1962 Liechtenstein general election
- All 15 seats in the Landtag 8 seats needed for a majority
- Turnout: 94.65% (▼1.79pp)
- This lists parties that won seats. See the complete results below.
| Party |  | Leader | Vote % | Seats | +/– |
|  | FBP | Alexander Frick | 47.18 | 8 | −1 |
|  | VU | Otto Schaedler | 42.73 | 7 | +1 |
- Results by constituency
| Prime Minister before | Prime Minister after |
| Alexander Frick FBP | Alexander Frick FBP |

= 1962 Liechtenstein general election =

General elections were held in Liechtenstein on 25 March 1962 to elect the 15 members of the Landtag. The Progressive Citizens' Party (FBP) won eight seats and retained its majority, while the Patriotic Union (VU) won seven. Voter turnout was 94.7%.

The election saw a new political party, the Christian Social Party, contest the election for the first time, but it failed to reach the 18% electoral threshold to win seats in the Landtag.
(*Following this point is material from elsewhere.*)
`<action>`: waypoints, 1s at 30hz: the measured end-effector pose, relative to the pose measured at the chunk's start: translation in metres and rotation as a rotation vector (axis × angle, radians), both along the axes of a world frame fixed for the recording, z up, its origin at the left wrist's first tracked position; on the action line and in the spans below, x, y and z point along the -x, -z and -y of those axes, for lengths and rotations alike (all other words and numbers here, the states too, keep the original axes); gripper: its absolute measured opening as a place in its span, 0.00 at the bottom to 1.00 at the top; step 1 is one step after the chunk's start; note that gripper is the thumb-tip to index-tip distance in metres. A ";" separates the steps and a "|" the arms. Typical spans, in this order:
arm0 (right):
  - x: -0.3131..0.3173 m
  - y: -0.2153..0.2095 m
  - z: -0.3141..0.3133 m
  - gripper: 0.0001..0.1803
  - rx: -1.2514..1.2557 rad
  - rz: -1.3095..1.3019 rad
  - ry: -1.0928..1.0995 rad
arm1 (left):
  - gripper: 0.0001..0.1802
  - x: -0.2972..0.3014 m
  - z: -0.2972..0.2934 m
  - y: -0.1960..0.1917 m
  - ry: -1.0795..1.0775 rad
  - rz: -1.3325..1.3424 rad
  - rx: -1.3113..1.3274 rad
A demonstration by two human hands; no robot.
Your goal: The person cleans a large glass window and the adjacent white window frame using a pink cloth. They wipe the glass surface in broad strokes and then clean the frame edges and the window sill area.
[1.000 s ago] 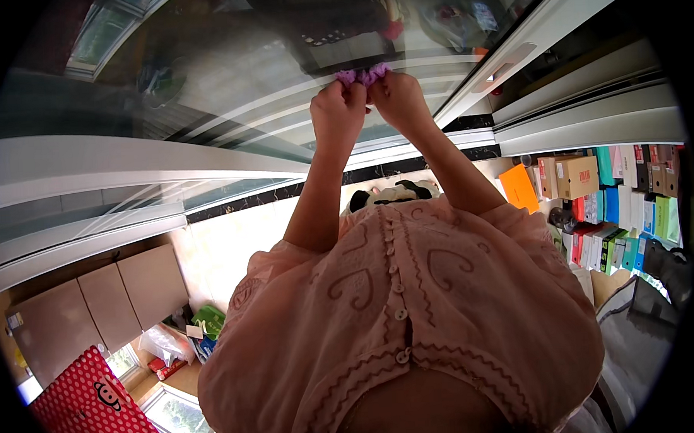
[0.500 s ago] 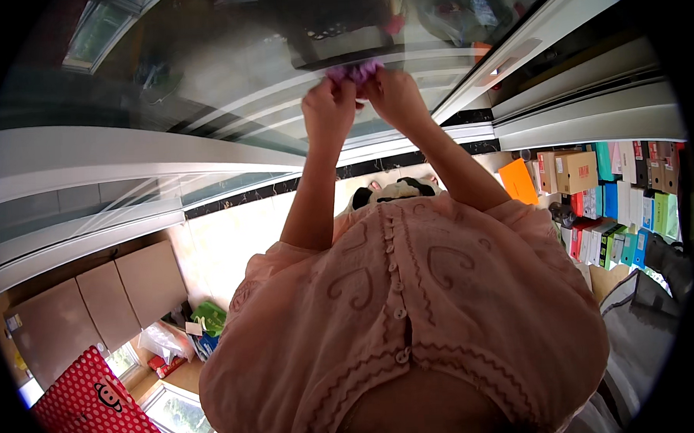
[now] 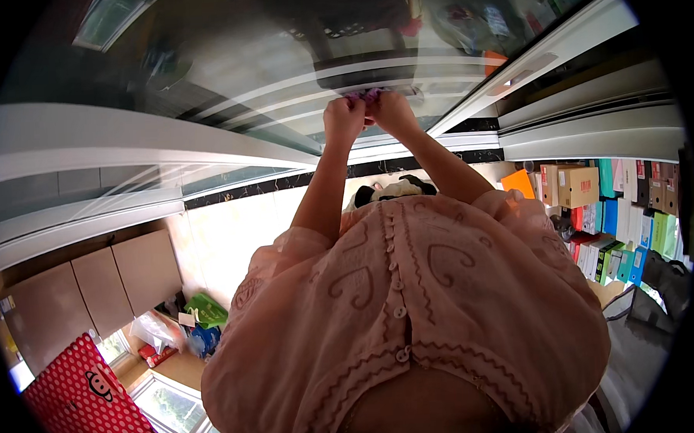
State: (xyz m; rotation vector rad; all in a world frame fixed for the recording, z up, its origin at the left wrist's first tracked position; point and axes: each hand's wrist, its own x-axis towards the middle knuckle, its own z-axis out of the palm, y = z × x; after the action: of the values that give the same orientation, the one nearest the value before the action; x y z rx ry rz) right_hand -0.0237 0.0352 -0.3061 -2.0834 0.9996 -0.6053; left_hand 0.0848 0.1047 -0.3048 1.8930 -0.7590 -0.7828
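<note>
Both of your hands are raised together against the glass pane. Your left hand and right hand are curled nearly closed, fingertips meeting on a small purple thing pinched between them. It sits at the glass, just beside the white frame rail that runs toward the upper right edge. Its shape is too small to tell. Stacked coloured boxes line the right side.

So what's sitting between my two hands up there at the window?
In the head view, a small purple thing shows between the left hand and right hand.
</note>
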 end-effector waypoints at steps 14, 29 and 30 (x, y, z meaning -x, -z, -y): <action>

Following the election, the coalition government led by prime minister Alexander Frick remained, but he would resign in July and be succeeded by Gerard Batliner.

== Background ==
In the 1958 elections the Progressive Citizens' Party (FBP) won nine seats and retained its majority, while the Patriotic Union (VU) won six. The coalition government under the leadership of Alexander Frick remained. The elections had been called early due to the VU filing an electoral complaint following the 1957 elections. The FBP and VU, at the request of Franz Joseph II, Prince of Liechtenstein, agreed to amended the constitution to make it so that the Liechtenstein state court would decide on electoral complaints instead of the Landtag. As per the agreement, fresh elections were also called.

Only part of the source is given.